╭─ AVAILABLE RECORDS
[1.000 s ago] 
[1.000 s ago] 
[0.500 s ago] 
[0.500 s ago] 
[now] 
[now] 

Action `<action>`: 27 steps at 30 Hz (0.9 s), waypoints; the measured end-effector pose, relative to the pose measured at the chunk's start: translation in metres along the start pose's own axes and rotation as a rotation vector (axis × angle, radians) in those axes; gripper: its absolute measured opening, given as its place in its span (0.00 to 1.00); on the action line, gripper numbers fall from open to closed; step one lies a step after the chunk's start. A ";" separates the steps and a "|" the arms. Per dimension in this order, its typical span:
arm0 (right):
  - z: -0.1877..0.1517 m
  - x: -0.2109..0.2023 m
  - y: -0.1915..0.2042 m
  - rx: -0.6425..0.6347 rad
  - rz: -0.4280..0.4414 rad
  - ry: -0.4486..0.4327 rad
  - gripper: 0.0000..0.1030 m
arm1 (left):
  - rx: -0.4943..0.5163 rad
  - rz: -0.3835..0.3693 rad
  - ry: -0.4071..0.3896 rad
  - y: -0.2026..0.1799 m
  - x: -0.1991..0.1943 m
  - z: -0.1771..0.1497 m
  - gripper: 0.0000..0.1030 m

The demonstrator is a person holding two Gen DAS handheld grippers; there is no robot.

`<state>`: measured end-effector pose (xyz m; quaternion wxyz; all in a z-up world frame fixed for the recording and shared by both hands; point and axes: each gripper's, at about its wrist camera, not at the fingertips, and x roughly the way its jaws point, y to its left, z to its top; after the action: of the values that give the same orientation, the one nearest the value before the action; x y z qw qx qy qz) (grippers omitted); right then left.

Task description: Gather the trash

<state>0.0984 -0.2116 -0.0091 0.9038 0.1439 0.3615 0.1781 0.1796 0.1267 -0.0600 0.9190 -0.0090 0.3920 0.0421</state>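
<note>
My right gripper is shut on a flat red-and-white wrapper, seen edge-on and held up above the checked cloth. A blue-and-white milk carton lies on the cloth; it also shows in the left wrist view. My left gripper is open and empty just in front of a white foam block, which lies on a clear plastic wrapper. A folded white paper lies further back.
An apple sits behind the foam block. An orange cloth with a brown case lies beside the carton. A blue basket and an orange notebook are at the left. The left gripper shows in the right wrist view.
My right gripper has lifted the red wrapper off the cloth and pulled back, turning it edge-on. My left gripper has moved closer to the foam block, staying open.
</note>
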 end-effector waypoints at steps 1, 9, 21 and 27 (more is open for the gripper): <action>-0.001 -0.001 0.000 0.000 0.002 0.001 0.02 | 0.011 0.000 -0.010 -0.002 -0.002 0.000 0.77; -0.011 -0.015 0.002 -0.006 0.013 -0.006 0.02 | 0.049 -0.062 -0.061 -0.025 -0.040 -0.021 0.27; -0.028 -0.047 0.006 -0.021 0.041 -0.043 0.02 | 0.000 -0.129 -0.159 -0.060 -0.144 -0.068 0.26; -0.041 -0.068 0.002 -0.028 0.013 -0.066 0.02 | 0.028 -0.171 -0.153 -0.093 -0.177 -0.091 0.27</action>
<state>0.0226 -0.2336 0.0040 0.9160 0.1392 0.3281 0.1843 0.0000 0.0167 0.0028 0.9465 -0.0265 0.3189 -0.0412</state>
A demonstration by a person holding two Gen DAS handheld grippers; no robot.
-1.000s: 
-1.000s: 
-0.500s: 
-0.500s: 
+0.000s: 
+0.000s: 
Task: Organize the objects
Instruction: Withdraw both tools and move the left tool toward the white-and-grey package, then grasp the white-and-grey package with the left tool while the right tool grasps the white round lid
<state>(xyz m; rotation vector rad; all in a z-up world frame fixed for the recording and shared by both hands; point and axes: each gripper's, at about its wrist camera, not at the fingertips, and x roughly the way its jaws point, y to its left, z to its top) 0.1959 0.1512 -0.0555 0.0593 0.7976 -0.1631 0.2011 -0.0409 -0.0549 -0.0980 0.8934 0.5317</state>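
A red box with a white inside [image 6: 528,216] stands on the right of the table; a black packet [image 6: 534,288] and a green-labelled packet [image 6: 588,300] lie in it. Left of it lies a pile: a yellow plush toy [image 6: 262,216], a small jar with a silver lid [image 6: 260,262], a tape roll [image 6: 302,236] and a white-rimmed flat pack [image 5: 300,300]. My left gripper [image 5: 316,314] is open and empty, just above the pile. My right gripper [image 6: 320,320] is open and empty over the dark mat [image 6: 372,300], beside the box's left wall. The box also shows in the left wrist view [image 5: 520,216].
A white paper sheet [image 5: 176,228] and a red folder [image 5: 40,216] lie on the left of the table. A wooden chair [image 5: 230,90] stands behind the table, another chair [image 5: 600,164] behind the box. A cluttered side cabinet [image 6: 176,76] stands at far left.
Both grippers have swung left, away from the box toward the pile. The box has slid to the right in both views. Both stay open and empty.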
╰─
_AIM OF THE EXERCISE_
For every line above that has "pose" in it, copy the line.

_WRITTEN RESPONSE_
Action `<action>`: 27 steps at 30 Hz (0.9 s), waypoints; the measured end-effector pose, relative to the pose measured at the chunk's start: translation in metres along the start pose's own axes and rotation as a rotation vector (axis × angle, radians) in those axes; gripper: its absolute measured opening, given as its place in its span (0.00 to 1.00); on the action line, gripper numbers fall from open to closed; step one lies a step after the chunk's start. A ";" separates the steps and a "|" the arms. Per dimension in this order, its typical span:
`<state>`: measured end-effector pose (xyz m; quaternion wxyz; all in a z-up world frame fixed for the recording and shared by both hands; point and axes: each gripper's, at about its wrist camera, not at the fingertips, and x roughly the way its jaws point, y to its left, z to its top; after the action: of the values that give the same orientation, the one nearest the value before the action; x y z qw qx qy qz) (grippers omitted); right then left.

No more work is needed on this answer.